Il confronto con i limiti previsti dalla normativa nazionale previgente evidenzia una sostanziale invarianza, salvo rare eccezioni, rispetto ai valori recati dal D.M. n. 124/2000 (All. 1) e dal D.M. n. 503/1997 (All. 1) per quanto riguarda le emissioni in atmosfera – e nei confronti di quelli previsti dalla tabella 3 dell’allegato 5, punto 4, del d.lgs. 11 maggio 1999, n. 152[7] relativamente all’emissione negli scarichi di acque reflue derivanti dalla depurazione degli effluenti gassosi.

 



[1] Per ulteriori approfondimenti, rispetto a quanto illustrato nella presente scheda, sulle norme recate dal d.lgs. n. 133/2005, si rinvia al numero speciale n. 3/2005 della rivista “Ambiente e sicurezza” intitolato Rifiuti – I nuovi decreti su Raee, incenerimento e discariche oppure all’inserto Incenerimento di rifiuti: in vigore anche in Italia le nuove regole, in “Ambiente e sviluppo” n. 9/2005.

[2] Convertito, con modificazioni, dalla legge 23 febbraio 2006, n. 51.

[3] Ciò forse deriva dal fatto che un impianto di coincenerimento nasce tipicamente come impianto produttivo che può prescindere dal coincenerimento di rifiuti, che può intervenire in qualsiasi momento dell’esercizio dell’impianto senza che sia necessaria una specifica progettazione a monte, poiché ad esempio basta semplicemente aggiungere rifiuti al combustibile principalmente usato nell’impianto.

[4] In realtà negli allegati al D.M. n. 124/2000 (cfr. all.1, lettera O, e all. 2, lettera L) vi sono alcune disposizioni di raccordo con la normativa in materia di acque reflue prevista dal d.lgs. n. 152/99.

[5] Tale regolamento dispone, tra l’altro, che “L'incenerimento e coincenerimento di sottoprodotti di origine animale sono effettuati conformemente alla direttiva 2000/76/CE o, ove essa non sia d'applicazione, conformemente alle disposizioni del presente regolamento.
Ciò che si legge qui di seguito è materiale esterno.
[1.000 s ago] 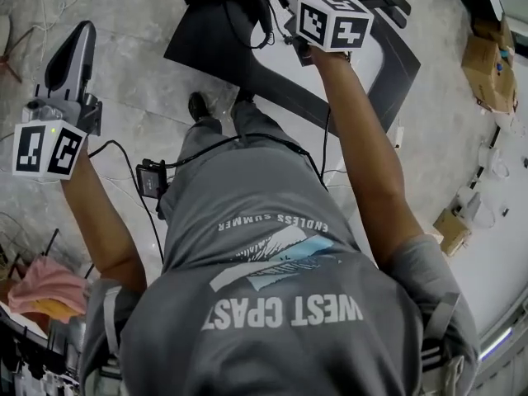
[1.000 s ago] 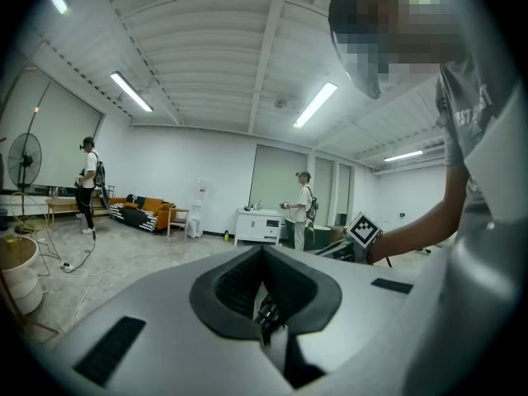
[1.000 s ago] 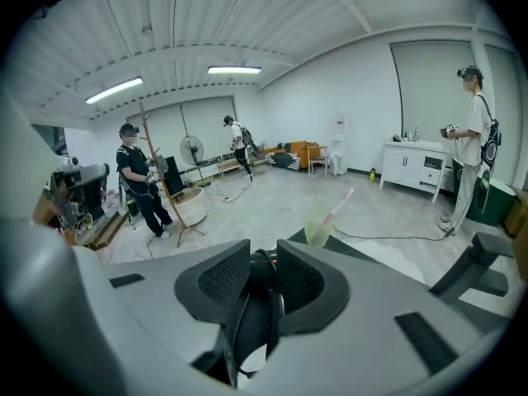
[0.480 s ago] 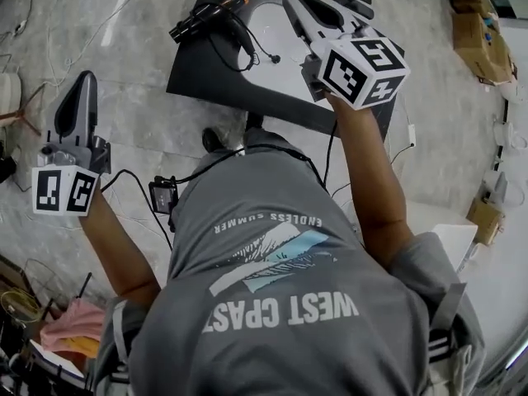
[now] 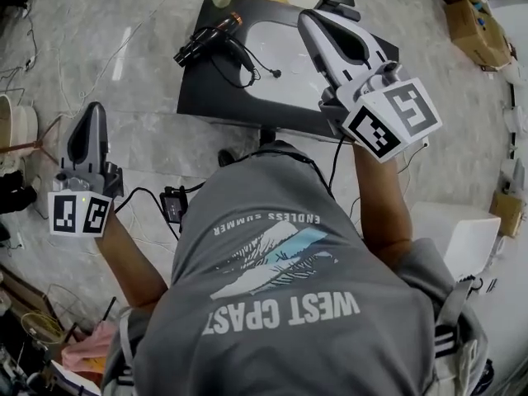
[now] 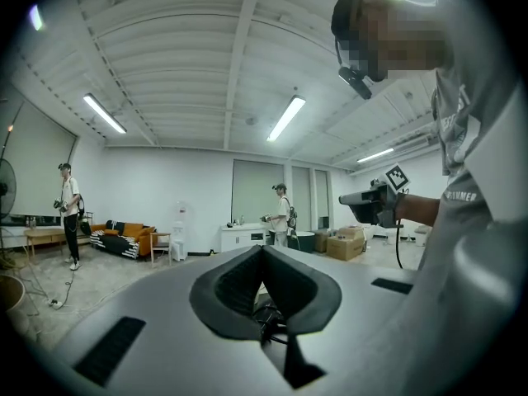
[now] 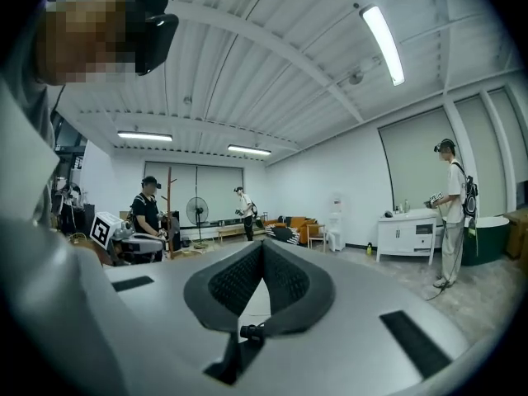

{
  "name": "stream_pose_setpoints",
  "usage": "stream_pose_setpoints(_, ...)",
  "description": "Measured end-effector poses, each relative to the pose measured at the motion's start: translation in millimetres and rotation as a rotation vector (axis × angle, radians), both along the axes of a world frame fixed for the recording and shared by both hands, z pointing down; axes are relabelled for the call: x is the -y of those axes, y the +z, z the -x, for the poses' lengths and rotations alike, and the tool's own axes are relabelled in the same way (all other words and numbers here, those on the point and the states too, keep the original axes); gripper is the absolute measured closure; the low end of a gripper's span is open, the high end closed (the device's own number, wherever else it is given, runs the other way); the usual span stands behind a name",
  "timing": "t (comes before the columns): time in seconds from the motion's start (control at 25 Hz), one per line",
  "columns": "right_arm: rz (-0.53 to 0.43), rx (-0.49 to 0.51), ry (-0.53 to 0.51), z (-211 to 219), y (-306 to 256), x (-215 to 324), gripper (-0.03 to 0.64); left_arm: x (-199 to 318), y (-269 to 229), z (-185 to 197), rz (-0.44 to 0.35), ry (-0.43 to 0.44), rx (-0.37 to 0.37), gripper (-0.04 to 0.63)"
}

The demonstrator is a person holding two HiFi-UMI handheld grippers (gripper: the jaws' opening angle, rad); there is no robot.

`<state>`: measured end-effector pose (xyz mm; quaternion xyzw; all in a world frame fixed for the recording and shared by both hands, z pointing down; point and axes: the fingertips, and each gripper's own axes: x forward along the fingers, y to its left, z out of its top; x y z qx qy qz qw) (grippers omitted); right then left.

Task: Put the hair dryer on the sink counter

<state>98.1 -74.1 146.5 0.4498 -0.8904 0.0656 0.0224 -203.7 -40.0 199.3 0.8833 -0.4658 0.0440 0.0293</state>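
Moved since a second ago: the right gripper (image 5: 312,19) has come up off the counter toward the head camera and now looms over the counter's right side, well apart from the hair dryer (image 5: 206,41). The left gripper (image 5: 96,110) has also lifted a little, out over the floor to the left.
Right tongs: the jaws have just been closing and now stand together. In the right gripper view the pads (image 7: 235,283) meet at the tip with nothing between them.
Left tongs: together as well. The left gripper view shows its pads (image 6: 235,285) meeting at the tip, empty.
Aim of both: each gripper view looks out level across the room at ceiling lights and other people, not down at the work.
Hair dryer: it lies on its side on the dark sink counter (image 5: 198,89), at the left end, just beside the white basin (image 5: 285,60). Its cord (image 5: 246,63) trails in a loose loop toward the basin.
Contact: neither gripper touches the dryer or its cord.
Meaning for the task: judging by how things lie, the dryer is already set down and released, so the placement looks complete and only pulling back remains.
Risk: small. The dryer rests well in from the counter's edge, and the cord stays on the top.
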Motion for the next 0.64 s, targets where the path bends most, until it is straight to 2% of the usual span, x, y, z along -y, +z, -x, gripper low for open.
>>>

Gli impianti di incenerimento e coincenerimento sono soggetti a riconoscimento ai sensi di detta direttiva”.

[6] In realtà occorre però notare che vi è un precedente nell’ordinamento nazionale, costituito dall’art. 2 dell’Ordinanza del Ministero della sanità 30 marzo 2001 (recante Misure sanitarie ed ambientali urgenti in materia di encefalopatie spongiformi trasmissibili relative alla gestione, al recupero energetico ed all'incenerimento del materiale specifico a rischio e dei materiali ad alto e basso rischio) che ha previsto che “Le proteine animali ed i grassi fusi ottenuti da materiale specifico a rischio, e da materiali ad alto e a basso rischio presso gli impianti autorizzati, rispettivamente, ai sensi dell'art. 7 del decreto del Ministro della sanità 29 settembre 2000 e degli articoli 3, comma 2, e 5, comma 1, del decreto legislativo 14 dicembre 1992, n. 508, possono essere oggetto di attività di recupero energetico, ai sensi degli articoli 31 e 33 del decreto legislativo n. 22/1997, a condizione che siano rispettati i requisiti, le modalità di esercizio e le prescrizioni riportate nell'allegato 1 alla presente ordinanza”.

[7] Recante Disposizioni sulla tutela delle acque dall'inquinamento e recepimento della direttiva 91/271/CEE concernente il trattamento delle acque reflue urbane e della direttiva 91/676/CEE relativa alla protezione delle acque dall'inquinamento provocato dai nitrati provenienti da fonti agricole.